Et en même temps… lorsque le Royaume des cieux, la présence de Dieu comme nous l’a dit le frère Richard il y a quelques instants, se pointe le bout du nez dans nos vies, l’expérience est rarement planifiée ou structurée.  Plus souvent qu’autrement, ça n’arrive jamais au bon moment et d’une manière presque chaotique.  Cette nouvelle réalité trouve le moyen de bousculer toutes nos belles certitudes que l’on a pris soin de planter minutieusement pendant plusieurs années.  Et même si on se dit parfois que notre vie de tous les jours serait plus simple sans cette satanée idée de Jésus, on doit se rendre à l’évidence qu’une fois infecté par cette « mauvaise herbe », il est difficile de s’en débarrasser.  On ne veut pas vraiment arrêter d’être généreux, de manifester de la compassion pour son prochain ou de créer un monde meilleur.  On ne peut pas oublier que l’on contrôle rarement l’évolution et les résultats de nos projets, nos mouvements ou nos Églises.  On est obligé d’accepter que malgré toutes nos préparations quelque chose d’autre puisse émerger à partir du plan original.

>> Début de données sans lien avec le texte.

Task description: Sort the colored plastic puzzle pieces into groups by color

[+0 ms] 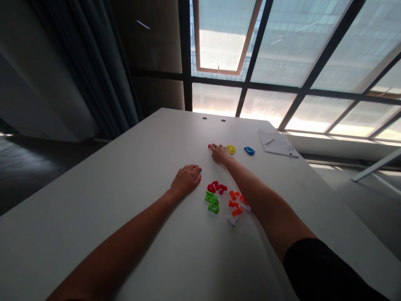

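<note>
My right hand [219, 153] reaches far out over the table, its fingertips closed on a small red plastic piece [209, 146] that is mostly covered. Just right of that hand lies a pile of yellow pieces [231, 149], with blue pieces [249, 151] further right. My left hand [187, 179] rests palm down on the tabletop, fingers stretched out, holding nothing. Nearer to me, below both hands, are small letter-like plastic pieces in groups: red [211, 188], green [213, 207], orange [233, 195] and white [232, 221]. My right forearm partly hides the orange and white ones.
The white table [131, 175] has two round holes near its far edge. Papers [275, 143] with pens lie at the right edge. Beyond the table stand large windows [222, 37], and a dark curtain [84, 62] hangs at the left.
</note>
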A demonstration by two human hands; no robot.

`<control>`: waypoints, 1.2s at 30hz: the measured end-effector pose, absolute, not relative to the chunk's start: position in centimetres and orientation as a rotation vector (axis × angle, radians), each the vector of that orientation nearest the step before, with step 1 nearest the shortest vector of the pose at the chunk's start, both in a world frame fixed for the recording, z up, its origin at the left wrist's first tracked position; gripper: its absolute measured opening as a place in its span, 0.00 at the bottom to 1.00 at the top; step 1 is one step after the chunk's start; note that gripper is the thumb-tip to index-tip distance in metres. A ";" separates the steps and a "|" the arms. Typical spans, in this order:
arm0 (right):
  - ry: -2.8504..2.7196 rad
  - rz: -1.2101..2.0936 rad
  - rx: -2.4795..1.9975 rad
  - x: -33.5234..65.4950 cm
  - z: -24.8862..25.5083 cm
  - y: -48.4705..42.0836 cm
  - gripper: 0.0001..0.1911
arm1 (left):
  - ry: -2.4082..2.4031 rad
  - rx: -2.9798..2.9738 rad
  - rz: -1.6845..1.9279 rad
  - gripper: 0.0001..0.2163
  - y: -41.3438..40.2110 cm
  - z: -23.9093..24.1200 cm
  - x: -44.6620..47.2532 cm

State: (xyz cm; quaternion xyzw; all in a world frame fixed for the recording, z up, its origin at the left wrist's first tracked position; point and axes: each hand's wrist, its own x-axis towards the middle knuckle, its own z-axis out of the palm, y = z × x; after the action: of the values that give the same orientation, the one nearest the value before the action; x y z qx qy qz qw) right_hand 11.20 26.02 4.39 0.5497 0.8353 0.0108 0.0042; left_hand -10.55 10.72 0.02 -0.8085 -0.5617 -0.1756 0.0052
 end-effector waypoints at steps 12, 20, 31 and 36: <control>3.045 -0.317 1.291 20.3 2.7 18.2 0.22 | -1.774 -2.532 -0.539 0.15 10.8 0.1 -10.3; 3.307 -0.491 0.888 22.0 4.6 10.1 0.12 | -1.804 -2.522 -0.508 0.16 10.6 0.5 -10.2; 3.050 -0.190 1.275 22.1 5.2 13.1 0.18 | -1.783 -2.516 -0.513 0.16 10.9 0.1 -10.5; 2.839 -0.062 1.430 18.5 5.5 16.7 0.24 | -1.778 -2.521 -0.562 0.16 10.9 0.2 -10.4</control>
State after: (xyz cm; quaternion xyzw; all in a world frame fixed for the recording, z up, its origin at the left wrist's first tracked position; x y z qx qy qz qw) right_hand 18.53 16.69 5.46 0.4495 0.8929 -0.0193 -0.0190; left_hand -10.39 10.88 0.16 -0.8040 -0.5669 -0.1791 0.0031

C’est peut-être pourquoi que le Royaume des cieux se retrouve souvent loin des réflecteurs et des actions spectaculaires, mais dans nos activités quotidiennes les plus banal et ordinaire.  La présence de Dieu ne se trouve pas nécessairement dans les trésors somptueux ou les signes de puissance, mais plutôt dans les dernières places que l’on puisse imaginer, dans des moments de vulnérabilité, dans l’abandon de votre volonté de tout contrôler.  Encore une fois, Jésus bouscule et renverse nos attentes.  Malgré tous nos efforts, le Royaume des cieux ne se contrôle pas et ne peut pas être complètement éradiqué.  Le Royaume des cieux est quelque chose de tenace et qui est là pour durer.  Amen.